TJ Metcalf

No. 1 – Tennessee Volunteers
- Position: Defensive back
- Class: Senior

Personal information
- Born: May 6, 2005 (age 21) Oxford, Mississippi, U.S.
- Listed height: 6 ft 1 in (1.85 m)
- Listed weight: 205 lb (93 kg)

Career information
- High school: Pinson Valley (Pinson, Alabama)
- College: Arkansas (2023–2024); Michigan (2025); Tennessee (2026–present);
- Stats at ESPN

= TJ Metcalf =

American football player (born 2005)

Tarrus "TJ" Metcalf Jr. (born May 6, 2005) is an American college football defensive back for the Tennessee Volunteers. He previously played for the Arkansas Razorbacks and Michigan Wolverines.

==Early life==
TJ was born on May 6, 2005, the son of Tarrus Metcalf Sr. and Neely Lott Metcalf, in Oxford, Mississippi. He attended Pinson Valley High School in Pinson, Alabama, where he played football under former NFL safety and head coach Sam Shade. In addition to playing football, Metcalf played basketball as a point guard and competed in track and field in long jump and as a sprinter. He was rated as a four-star recruit by Rivals and committed to play college football for the Arkansas Razorbacks. Metcalf caught the game-clinching interception for Alabama in the 2022 Alabama v. Mississippi high school all-star game.

==College career==
===Arkansas===
As a freshman in 2023, Metcalf played all 12 games for Arkansas, recording 15 tackles and a fumble recovery. In week two of the 2024 season, he tallied 12 tackles versus Oklahoma State. In week three, Metcalf had an interception to help the Razorbacks clinch a 37-27 win over UAB. In week four, he recorded four tackles, two pass deflections, two interceptions, and a forced fumble which prevented a touchdown, as he led the Razorbacks to a 24-14 win over Auburn. For his performance, Metcalf was named the SEC defensive player of the week. Metcalf became the first Razorback with at least two interceptions and a forced fumble in a game since safety Kenoy Kennedy against South Carolina in 1999. On December 9, 2024, Metcalf announced that he would enter the NCAA transfer portal.

===Michigan===
On December 16, 2024, Metcalf transferred to the University of Michigan with his younger brother, Tevis.
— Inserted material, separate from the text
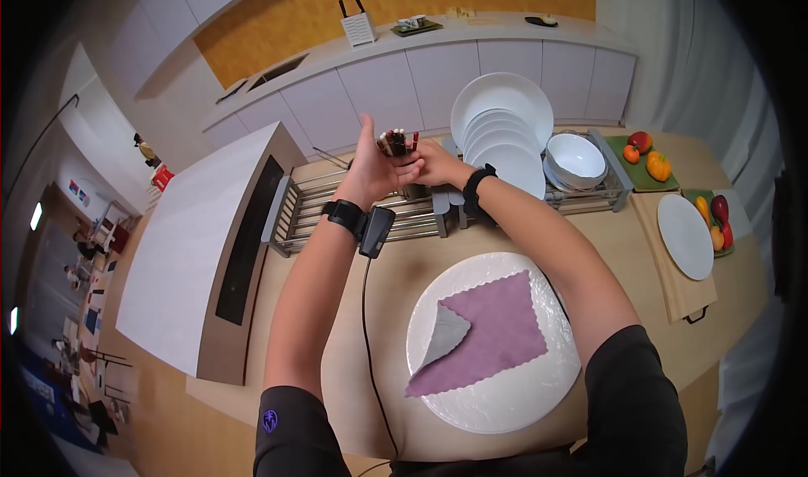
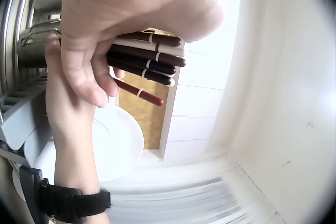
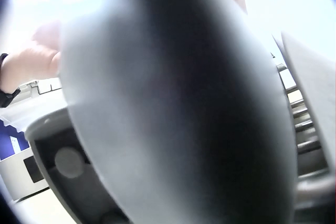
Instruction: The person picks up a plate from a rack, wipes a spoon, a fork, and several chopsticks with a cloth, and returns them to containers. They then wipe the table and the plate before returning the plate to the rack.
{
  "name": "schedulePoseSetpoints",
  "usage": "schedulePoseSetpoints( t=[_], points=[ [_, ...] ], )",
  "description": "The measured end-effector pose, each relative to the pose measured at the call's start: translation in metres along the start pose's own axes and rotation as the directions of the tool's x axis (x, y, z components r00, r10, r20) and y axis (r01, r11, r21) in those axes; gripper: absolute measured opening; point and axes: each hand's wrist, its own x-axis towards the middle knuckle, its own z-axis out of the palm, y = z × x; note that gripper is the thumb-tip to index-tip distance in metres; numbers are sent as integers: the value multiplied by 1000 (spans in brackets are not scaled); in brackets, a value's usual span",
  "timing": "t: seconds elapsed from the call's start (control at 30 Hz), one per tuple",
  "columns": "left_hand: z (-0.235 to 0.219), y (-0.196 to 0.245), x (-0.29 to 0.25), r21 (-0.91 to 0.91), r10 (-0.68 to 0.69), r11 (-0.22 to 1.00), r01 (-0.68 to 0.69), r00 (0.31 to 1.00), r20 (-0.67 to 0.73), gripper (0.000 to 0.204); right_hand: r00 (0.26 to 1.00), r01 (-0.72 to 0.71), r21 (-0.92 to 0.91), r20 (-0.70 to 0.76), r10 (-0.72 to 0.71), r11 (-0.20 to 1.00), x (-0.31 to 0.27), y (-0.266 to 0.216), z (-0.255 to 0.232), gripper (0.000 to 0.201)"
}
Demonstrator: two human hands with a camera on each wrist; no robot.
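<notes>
A bundle of chopsticks (image 1: 393, 144), brown, black, white and red at their ends, rises between the two hands over the dish rack. My left hand (image 1: 379, 172) curls its fingers around the bundle, thumb raised in the head view. In the left wrist view, the chopsticks (image 2: 152, 58) fan out past the palm, and one red chopstick (image 2: 139, 92) stands apart. My right hand (image 1: 438, 163) meets the left fingers from the right, its own fingers mostly hidden; I cannot tell what they hold. A metal cylinder (image 2: 34, 53) sits beside the hands. A blurred grey surface (image 3: 178, 103) fills most of the right wrist view.
The rack (image 1: 311, 212) also carries upright white plates (image 1: 505, 153) and stacked bowls (image 1: 576, 159). Nearer lies a purple cloth (image 1: 497, 334), one corner folded, on a large white round board (image 1: 539, 397). To the right are a white plate (image 1: 683, 237) and toy vegetables (image 1: 659, 166).
</notes>
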Motion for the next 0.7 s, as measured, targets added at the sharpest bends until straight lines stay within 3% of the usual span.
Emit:
schedulePoseSetpoints(
  t=[0.1, 0.2, 0.3, 0.37, 0.4, 0.43, 0.47, 0.5, 0.57, 0.63, 0.7],
  points=[
    [-3, -7, 11, 25, 15, 1000, -15, 1000, 3, 84, 968, 196, -205, -115, -223, 959, 0, 19, 8, 62],
    [-8, -11, 17, 88, 37, 995, -39, 999, 28, 79, 975, 204, -25, -84, -205, 979, 6, 8, -3, 59],
    [-6, -3, 16, 292, 37, 956, -25, 999, -34, 77, 998, -60, 59, -2, 61, 996, 10, -12, -10, 54],
    [-1, 2, 11, 494, 73, 869, 2, 989, -132, 79, 995, -58, -55, -79, 53, 997, 10, -11, -7, 45],
    [1, 4, 8, 558, 154, 829, -40, 975, -159, 80, 992, -59, -108, -117, 46, 992, 9, -10, -4, 40],
    [0, 4, 5, 621, 236, 781, -75, 955, -181, 82, 977, -153, 114, -132, 167, 982, 12, -18, -2, 36],
    [-1, 4, 2, 682, 317, 724, -102, 928, -197, 84, 950, -234, 332, -121, 287, 914, 15, -25, 1, 32],
    [-6, 4, 1, 651, 338, 750, -116, 913, -227, 80, 913, -298, 532, -82, 399, 792, 18, -32, 3, 29],
    [-30, -1, 8, 585, 375, 797, -149, 881, -287, 73, 833, -463, 438, -80, 547, 770, 23, -45, -5, 20],
    [-58, -13, 22, 777, 425, 616, -132, 886, -187, 63, 774, -544, 413, -89, 627, 730, 25, -47, -11, 20],
    [-77, -27, 33, 918, 460, 383, -101, 883, -95, 56, 739, -527, 499, -130, 661, 688, 25, -35, -9, 30]
  ],
)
In week two against Oklahoma, TJ logged his first interception as a Wolverine and made four tackles. He finished the season earning an honorable mention on the 2025 All-Big Ten team by the coaches.

===Tennessee===
In 2026, Metcalf transferred to the University of Tennessee for his senior year.

==Personal life==
Metcalf is the cousin of current Pittsburgh Steelers wide receiver, DK Metcalf, and the nephew of DK’s father, former Chicago Bears offensive lineman Terrence Metcalf. His younger brother, Tevis, also plays college football, recruited to play for Arkansas, Michigan and Tennessee.